I think you’ve got this wrong. If you find, say, a silver medal, then there are three ways that this could have happened, each equally probable: one of the silver/gold combination, one of the silver/silver combination, or the other of the silver/silver combination. The probability of the silver/gold combination is therefore 1/3. Applying Bayes theorem works equally well.

October 4, 2017 at 10:48 pm

I was translating the text from the first part of Bertrand’s statement of the problem…

The answer of 1/3 is the probability that the you picked the silver/gold box in the first place. However, opening one drawer and finding that it is silver allows you to update the probability that it is the silver/gold box by eliminating the possibility that it it gold/gold.

October 4, 2017 at 11:21 pm

I agree with Andrew above. It is easy to see if you consider 300 trials of this game, ignoring shot noise:

100 times you will pick the GG box and see a gold, 100 times you will pick the SG box and see silver 50 times and gold 50 times; and 100 times you will pick the SS box, and see 100 silver.
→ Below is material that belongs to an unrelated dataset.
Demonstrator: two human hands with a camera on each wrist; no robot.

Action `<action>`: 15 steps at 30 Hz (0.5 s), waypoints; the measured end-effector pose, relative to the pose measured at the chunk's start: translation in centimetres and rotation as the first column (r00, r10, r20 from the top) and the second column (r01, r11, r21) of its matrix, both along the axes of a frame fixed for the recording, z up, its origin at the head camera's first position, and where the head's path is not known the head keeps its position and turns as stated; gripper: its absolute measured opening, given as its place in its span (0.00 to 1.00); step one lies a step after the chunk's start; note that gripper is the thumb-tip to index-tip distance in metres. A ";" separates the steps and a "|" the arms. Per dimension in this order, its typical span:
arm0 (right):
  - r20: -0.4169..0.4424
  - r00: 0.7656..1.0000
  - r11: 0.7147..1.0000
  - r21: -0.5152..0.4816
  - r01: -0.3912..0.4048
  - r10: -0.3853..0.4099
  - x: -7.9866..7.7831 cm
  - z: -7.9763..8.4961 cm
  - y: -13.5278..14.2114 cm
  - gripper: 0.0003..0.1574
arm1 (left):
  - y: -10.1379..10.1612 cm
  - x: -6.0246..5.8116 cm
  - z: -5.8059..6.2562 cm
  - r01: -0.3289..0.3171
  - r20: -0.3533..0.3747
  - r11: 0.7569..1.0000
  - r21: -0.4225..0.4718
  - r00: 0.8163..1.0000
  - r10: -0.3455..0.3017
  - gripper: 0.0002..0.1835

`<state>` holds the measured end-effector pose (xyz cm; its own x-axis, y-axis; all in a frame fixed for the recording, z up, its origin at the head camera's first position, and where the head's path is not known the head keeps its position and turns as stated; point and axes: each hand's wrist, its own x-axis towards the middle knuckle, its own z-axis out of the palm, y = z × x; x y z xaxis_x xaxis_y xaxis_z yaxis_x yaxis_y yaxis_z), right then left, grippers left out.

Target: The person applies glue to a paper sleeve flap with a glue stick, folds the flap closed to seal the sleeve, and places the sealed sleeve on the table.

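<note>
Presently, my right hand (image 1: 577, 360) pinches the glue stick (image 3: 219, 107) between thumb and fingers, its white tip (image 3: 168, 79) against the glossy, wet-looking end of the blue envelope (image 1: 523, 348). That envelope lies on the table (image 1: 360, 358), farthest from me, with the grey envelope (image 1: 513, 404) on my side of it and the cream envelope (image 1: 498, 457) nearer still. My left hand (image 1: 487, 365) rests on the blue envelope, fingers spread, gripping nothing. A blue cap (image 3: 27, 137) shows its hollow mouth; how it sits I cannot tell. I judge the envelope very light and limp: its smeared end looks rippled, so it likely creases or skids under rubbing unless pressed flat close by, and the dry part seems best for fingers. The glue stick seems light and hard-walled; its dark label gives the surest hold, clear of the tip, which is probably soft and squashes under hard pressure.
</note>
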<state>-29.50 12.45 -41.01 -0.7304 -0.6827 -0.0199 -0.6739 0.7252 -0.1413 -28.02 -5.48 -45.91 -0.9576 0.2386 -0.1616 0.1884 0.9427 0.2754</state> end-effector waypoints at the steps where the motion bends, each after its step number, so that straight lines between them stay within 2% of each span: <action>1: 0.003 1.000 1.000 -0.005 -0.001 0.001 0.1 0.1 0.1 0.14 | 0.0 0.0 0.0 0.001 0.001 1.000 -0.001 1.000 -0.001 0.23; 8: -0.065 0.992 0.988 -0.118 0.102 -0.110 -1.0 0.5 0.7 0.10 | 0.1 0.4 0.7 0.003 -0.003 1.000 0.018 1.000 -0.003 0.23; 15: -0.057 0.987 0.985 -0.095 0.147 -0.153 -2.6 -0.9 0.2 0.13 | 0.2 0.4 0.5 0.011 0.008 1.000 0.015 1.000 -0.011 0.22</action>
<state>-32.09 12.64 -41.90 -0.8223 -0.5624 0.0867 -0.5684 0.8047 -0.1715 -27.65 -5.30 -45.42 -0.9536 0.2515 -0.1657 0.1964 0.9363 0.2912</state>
So, if the first one opened is silver, then there is a 2/3 probability that you are holding the SS box, and 1/3 SG.

(NB the above assumes the SG box is randomised top/bottom:

if the silver in SG were always on top and you see silver on top, then it would be 50/50; or if the silver in SG is always on the bottom and you see silver on top then it’s certainly SS. )

You can also see 1/2 is wrong because the problem is symmetric between S & G: the initial probability is 2/3 of getting the same colour in both drawers, and since it is 50/50 whether you see S or G first, opening one drawer doesn’t actually change this.

October 4, 2017 at 11:48 pm

As I tried to explain, I was just translating the first bit of Bertrand’s text (on the first page)….The next page criticises the argument he just presented.

See also here for a similar problem..

https://telescoper.wordpress.com/2016/02/29/the-three-card-puzzle/

October 5, 2017 at 11:21 pm

The answer is 1/3, even after opening one drawer, because you have three possible drawers left and only one of them contains a unique color.

October 6, 2017 at 3:02 pm

But if there are an up drawer and a down drawer and you know that the box containing the two different types of medals has the up drawer containing a gold medal, what are the odds then?

October 7, 2017 at 2:40 am

I meant top drawer and bottom drawer, not up and down…

October 7, 2017 at 6:47 am

Or strange and charmed?